** TASK GOAL **
Please set down the listing exactly, from the first line to the last.

** DATASET CONTENT **
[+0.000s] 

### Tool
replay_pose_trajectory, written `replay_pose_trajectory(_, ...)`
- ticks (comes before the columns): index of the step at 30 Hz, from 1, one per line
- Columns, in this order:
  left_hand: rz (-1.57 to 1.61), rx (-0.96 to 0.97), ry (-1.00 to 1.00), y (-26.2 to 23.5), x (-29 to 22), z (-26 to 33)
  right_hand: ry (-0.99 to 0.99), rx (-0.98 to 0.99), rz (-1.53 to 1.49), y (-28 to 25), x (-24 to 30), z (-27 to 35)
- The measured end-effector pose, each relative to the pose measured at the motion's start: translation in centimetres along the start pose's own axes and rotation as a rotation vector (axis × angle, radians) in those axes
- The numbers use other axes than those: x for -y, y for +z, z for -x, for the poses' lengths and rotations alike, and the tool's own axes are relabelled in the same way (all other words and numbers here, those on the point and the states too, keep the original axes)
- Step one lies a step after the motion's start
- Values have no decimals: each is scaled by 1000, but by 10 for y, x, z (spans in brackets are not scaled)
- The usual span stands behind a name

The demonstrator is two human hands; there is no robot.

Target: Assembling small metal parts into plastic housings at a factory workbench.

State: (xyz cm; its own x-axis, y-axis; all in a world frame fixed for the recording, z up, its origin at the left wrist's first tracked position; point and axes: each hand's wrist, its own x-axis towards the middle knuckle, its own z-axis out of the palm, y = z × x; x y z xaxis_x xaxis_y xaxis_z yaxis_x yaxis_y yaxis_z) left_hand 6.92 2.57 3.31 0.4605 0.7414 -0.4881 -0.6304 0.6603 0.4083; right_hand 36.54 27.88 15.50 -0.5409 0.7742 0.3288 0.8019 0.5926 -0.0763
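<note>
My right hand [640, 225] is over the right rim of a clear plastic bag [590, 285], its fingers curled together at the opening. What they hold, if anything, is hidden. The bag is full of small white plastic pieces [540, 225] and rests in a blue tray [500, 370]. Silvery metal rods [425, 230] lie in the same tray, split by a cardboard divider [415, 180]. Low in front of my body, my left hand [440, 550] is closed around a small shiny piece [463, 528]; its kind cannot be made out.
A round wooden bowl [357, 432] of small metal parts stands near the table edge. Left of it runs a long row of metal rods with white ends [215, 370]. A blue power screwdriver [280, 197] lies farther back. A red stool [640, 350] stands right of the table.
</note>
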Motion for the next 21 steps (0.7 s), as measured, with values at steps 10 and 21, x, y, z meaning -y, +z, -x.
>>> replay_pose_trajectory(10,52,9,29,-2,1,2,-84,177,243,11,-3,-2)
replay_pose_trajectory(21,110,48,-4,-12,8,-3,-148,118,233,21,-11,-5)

** FINISHED TASK **
[+0.000s] 

### Tool
replay_pose_trajectory, written `replay_pose_trajectory(_, ...)`
- ticks (comes before the columns): index of the step at 30 Hz, from 1, one per line
- Columns, in this order:
  left_hand: rz (-1.57 to 1.61), rx (-0.96 to 0.97), ry (-1.00 to 1.00), y (-26.2 to 23.5), x (-29 to 22), z (-26 to 33)
  right_hand: ry (-0.99 to 0.99), rx (-0.98 to 0.99), rz (-1.53 to 1.49), y (-28 to 25), x (-24 to 30), z (-27 to 35)
- The measured end-effector pose, each relative to the pose measured at the motion's start: translation in centimetres along the start pose's own axes and rotation as a rotation vector (axis × angle, radians) in those axes
- The numbers use other axes than those: x for -y, y for +z, z for -x, for the poses' lengths and rotations alike, and the tool's own axes are relabelled in the same way (all other words and numbers here, those on the point and the states too, keep the original axes)
- Step one lies a step after the motion's start
- Values have no decimals: each is scaled by 1000, but by 10 for y, x, z (spans in brackets are not scaled)
- The usual span stands behind a name

The demonstrator is two human hands; there is no robot.

Target: Assembling small metal parts into plastic housings at a factory workbench.

State: (xyz cm; its own x-axis, y-axis; all in a world frame fixed for the recording, z up, its origin at the left wrist's first tracked position; point and axes: each hand's wrist, its own x-axis towards the middle knuckle, its own z-axis out of the palm, y = z × x; x y z xaxis_x xaxis_y xaxis_z yaxis_x yaxis_y yaxis_z) left_hand 6.92 2.57 3.31 0.4605 0.7414 -0.4881 -0.6304 0.6603 0.4083; right_hand 36.54 27.88 15.50 -0.5409 0.7742 0.3288 0.8019 0.5926 -0.0763
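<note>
My right hand [640, 225] is over the right rim of a clear plastic bag [590, 285], its fingers curled together at the opening. What they hold, if anything, is hidden. The bag is full of small white plastic pieces [540, 225] and rests in a blue tray [500, 370]. Silvery metal rods [425, 230] lie in the same tray, split by a cardboard divider [415, 180]. Low in front of my body, my left hand [440, 550] is closed around a small shiny piece [463, 528]; its kind cannot be made out.
A round wooden bowl [357, 432] of small metal parts stands near the table edge. Left of it runs a long row of metal rods with white ends [215, 370]. A blue power screwdriver [280, 197] lies farther back. A red stool [640, 350] stands right of the table.
</note>
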Motion for the next 21 steps (0.7 s), as measured, with values at steps 10 and 21, x, y, z meaning -y, +z, -x.
>>> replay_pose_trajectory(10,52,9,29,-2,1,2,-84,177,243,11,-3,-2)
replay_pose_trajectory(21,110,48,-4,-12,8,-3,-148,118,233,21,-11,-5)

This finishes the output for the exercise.